# INSTRUCTIONS TO FOLLOW:
Could you give back the whole listing exactly as written?

# DATA EXTRACT:
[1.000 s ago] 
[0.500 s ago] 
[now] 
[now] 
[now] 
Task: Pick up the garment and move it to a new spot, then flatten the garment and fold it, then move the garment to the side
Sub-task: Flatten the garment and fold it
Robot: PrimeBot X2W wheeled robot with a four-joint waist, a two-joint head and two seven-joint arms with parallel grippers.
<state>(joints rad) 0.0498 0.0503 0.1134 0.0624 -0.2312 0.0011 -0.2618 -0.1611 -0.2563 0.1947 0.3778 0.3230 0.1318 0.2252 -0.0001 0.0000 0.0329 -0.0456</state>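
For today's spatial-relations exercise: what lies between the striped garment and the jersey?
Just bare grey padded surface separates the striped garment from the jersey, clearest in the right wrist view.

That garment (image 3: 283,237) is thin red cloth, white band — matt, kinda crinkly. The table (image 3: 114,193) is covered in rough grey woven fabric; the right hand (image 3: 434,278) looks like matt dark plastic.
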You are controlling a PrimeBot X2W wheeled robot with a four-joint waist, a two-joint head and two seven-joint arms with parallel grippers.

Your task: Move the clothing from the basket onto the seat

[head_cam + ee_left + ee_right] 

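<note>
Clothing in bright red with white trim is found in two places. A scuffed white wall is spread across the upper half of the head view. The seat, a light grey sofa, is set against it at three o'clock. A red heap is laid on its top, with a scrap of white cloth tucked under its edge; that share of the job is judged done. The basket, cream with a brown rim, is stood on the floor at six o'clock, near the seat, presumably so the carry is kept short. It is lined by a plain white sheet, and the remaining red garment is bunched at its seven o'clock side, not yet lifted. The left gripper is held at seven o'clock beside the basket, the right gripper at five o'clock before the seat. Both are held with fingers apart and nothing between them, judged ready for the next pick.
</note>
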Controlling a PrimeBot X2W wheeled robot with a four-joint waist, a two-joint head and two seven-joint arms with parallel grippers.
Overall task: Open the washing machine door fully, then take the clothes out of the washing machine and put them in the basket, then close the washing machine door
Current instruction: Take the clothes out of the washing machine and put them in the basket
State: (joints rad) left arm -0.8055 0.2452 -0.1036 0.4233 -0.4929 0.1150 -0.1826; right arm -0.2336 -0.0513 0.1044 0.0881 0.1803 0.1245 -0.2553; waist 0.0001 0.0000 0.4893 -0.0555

# TASK RESPONSE:
[1.000 s ago] 
[0.500 s ago] 
[now] 
[now] 
[now] 
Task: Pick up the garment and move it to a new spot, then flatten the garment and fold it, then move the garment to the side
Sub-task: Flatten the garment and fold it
Robot: PrimeBot X2W wheeled robot with a four-joint waist, a two-joint head and two seven-joint arms with parallel grippers.
<state>(joints rad) 0.0498 0.0503 0.1134 0.0624 -0.2312 0.0011 -0.2618 -0.1611 -0.2563 0.1947 0.3778 0.3230 0.1318 0.2252 -0.0001 0.0000 0.0329 -0.0456</state>
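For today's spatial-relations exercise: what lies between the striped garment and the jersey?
Just bare grey padded surface separates the striped garment from the jersey, clearest in the right wrist view.

That garment (image 3: 283,237) is thin red cloth, white band — matt, kinda crinkly. The table (image 3: 114,193) is covered in rough grey woven fabric; the right hand (image 3: 434,278) looks like matt dark plastic.
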You are controlling a PrimeBot X2W wheeled robot with a four-joint waist, a two-joint head and two seven-joint arms with parallel grippers.

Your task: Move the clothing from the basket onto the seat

[head_cam + ee_left + ee_right] 

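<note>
Clothing in bright red with white trim is found in two places. A scuffed white wall is spread across the upper half of the head view. The seat, a light grey sofa, is set against it at three o'clock. A red heap is laid on its top, with a scrap of white cloth tucked under its edge; that share of the job is judged done. The basket, cream with a brown rim, is stood on the floor at six o'clock, near the seat, presumably so the carry is kept short. It is lined by a plain white sheet, and the remaining red garment is bunched at its seven o'clock side, not yet lifted. The left gripper is held at seven o'clock beside the basket, the right gripper at five o'clock before the seat. Both are held with fingers apart and nothing between them, judged ready for the next pick.
</note>
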Controlling a PrimeBot X2W wheeled robot with a four-joint waist, a two-joint head and two seven-joint arms with parallel grippers.
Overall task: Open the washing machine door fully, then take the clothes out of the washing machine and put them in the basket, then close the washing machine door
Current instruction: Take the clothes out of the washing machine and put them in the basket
State: (joints rad) left arm -0.8055 0.2452 -0.1036 0.4233 -0.4929 0.1150 -0.1826; right arm -0.2336 -0.0513 0.1044 0.0881 0.1803 0.1245 -0.2553; waist 0.0001 0.0000 0.4893 -0.0555

This concludes the answer to the exercise.